French moral philosopher, educator, and historian

Clarisse Coignet (1823–1918) was a French moral philosopher, educator, and historian. She was also associated with the social and political movement called La Morale independante, which advanced the idea that morality is independent from science and religion.

== Background ==
Coignet was born in Montagney, a commune of Rougemont. Her father Joseph Gauthier, was a master blacksmith while her mother Virginie Génisset was a professor of Latin literature at a university in Besançon. She was also the niece of the writer Clarisse Vigoureux and a cousin of Victor Considerant.

In 1850, Coignet married Francois Coignet, a noted French civil engineer and industrialist. The couple had three children, including Lucy Coignet, the wife of Count Gérando-Teleki.

== Public education ==
Coignet is considered an important figure in the French socio-political movement called La Morale independente, which emerged in the 18th century. Particularly, she exerted her influence when she became the editor of the newspaper that promoted its agenda, which focused on the liberal ideals of the French Revolution and the secularization of education.
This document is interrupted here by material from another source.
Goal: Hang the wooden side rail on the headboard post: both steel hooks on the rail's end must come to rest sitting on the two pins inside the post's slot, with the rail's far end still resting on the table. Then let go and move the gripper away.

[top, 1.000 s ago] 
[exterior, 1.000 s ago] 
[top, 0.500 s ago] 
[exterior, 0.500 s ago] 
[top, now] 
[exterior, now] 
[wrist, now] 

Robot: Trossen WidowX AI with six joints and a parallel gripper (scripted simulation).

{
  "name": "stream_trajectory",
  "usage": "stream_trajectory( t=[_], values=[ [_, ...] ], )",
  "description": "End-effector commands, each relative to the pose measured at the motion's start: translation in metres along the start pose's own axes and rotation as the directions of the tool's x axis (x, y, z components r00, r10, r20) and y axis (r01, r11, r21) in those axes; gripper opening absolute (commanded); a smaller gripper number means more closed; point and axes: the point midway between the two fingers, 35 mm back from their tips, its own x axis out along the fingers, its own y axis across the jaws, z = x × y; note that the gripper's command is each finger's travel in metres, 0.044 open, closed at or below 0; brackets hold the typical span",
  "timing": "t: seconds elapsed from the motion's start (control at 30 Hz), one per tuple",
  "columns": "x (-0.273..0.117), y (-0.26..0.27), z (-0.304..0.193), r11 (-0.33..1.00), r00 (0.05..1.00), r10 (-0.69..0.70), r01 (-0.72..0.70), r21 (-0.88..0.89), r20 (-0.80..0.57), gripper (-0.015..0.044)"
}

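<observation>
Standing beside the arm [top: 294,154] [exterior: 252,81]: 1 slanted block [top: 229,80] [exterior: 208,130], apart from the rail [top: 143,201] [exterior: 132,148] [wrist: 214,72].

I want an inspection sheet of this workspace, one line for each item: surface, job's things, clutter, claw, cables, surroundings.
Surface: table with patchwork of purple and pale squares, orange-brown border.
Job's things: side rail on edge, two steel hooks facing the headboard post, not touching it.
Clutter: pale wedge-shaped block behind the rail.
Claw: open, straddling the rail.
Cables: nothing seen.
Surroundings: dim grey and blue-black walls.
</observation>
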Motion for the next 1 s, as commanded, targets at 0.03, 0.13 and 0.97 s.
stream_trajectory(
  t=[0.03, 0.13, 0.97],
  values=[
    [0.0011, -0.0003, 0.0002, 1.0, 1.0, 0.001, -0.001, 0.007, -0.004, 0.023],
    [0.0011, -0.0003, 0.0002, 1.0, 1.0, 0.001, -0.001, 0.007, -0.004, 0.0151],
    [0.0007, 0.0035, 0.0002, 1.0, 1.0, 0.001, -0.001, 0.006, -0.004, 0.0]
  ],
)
Coignet's early works had been influenced by the reform of the French educational system after the proclamation of the French Third Republic. This is, for example, demonstrated in her defense of the public education published in 1856 as well as her account of the life of Elisa Grimailh Lemonnier, an educator who founded professional schools for young women. In 1873, she criticized Catholicism as "the most powerful expression of intellectual despotism the human mind has ever presented".

Coignet is also known for her biographical account of her relatives, such as Clarisse Vigoureux and her cousin Victor and his socialist politics.
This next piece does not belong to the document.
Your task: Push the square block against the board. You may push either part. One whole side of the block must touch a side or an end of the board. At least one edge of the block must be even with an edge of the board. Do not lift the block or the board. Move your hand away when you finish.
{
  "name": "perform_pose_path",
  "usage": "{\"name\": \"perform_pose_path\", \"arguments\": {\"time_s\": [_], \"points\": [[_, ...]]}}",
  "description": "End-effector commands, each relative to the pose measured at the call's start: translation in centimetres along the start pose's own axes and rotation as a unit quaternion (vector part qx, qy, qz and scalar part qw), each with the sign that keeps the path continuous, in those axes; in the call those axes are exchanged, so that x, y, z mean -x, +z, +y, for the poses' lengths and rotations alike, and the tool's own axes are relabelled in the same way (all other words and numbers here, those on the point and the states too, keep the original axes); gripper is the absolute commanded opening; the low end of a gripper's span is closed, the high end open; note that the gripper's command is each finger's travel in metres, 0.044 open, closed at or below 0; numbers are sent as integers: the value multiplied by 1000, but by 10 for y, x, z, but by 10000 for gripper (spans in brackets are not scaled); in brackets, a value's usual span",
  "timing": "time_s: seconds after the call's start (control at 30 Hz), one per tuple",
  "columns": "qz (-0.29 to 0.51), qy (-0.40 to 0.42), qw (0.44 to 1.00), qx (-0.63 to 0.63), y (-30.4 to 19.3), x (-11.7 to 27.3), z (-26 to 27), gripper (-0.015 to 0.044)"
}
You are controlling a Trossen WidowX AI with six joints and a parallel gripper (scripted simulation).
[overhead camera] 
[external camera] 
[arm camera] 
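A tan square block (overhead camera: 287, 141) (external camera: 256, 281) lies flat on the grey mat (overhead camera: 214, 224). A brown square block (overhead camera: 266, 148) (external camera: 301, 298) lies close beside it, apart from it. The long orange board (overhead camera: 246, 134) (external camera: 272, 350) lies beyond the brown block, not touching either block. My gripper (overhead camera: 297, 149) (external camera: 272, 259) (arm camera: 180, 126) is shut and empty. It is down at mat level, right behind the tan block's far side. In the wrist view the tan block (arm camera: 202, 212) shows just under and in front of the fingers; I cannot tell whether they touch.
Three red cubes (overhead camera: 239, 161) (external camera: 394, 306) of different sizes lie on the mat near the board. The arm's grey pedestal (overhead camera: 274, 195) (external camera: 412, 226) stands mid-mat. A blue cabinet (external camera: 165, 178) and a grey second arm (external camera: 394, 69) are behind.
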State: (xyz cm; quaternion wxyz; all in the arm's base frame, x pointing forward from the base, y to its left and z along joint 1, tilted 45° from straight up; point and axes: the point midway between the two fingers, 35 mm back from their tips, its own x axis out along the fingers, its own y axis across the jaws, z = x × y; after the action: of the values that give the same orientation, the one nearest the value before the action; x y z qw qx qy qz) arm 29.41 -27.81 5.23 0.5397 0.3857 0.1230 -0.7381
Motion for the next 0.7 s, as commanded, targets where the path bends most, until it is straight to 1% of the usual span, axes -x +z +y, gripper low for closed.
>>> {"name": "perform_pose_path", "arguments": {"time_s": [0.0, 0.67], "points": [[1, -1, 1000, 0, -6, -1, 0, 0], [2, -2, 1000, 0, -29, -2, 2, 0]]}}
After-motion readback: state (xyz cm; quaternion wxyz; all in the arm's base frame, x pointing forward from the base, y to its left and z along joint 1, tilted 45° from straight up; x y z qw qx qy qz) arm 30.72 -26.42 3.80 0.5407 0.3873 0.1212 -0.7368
== Independent Morality ==
Coignet proposed her idea of evolving independent morality, which reflected the issues addressed in the philosophical discussions of her time. Her main argument was that morality should not be grounded in science or religion since it is produced by humans. She primarily explored this theory in the published work called La Morale independante dans son principe et son objet (1869), which was also partly influenced by Immanuel Kant. This work emerged from her writings for the La Morale independante newspaper.

Coignet's theory identified the concept of freedom as the basis of internal morality, one that is distinguished from external morality, which is derived from philosophy or natural science. This was explained in the case of a tribal chief who constantly beats his wife. The woman puts a stop to it when she realized her worth and her freedom, allowing her to regard her husband with reproach, awakening his conscience as a result. According to the thinker, freedom is an irreducible first principle of human existence and, hence, of moral science.

Coignet further clarified her arguments on morality and religion in the book De Kant a Bergson: reconciliation de la religion et de la science dans un spiritualisme nouveu (1911).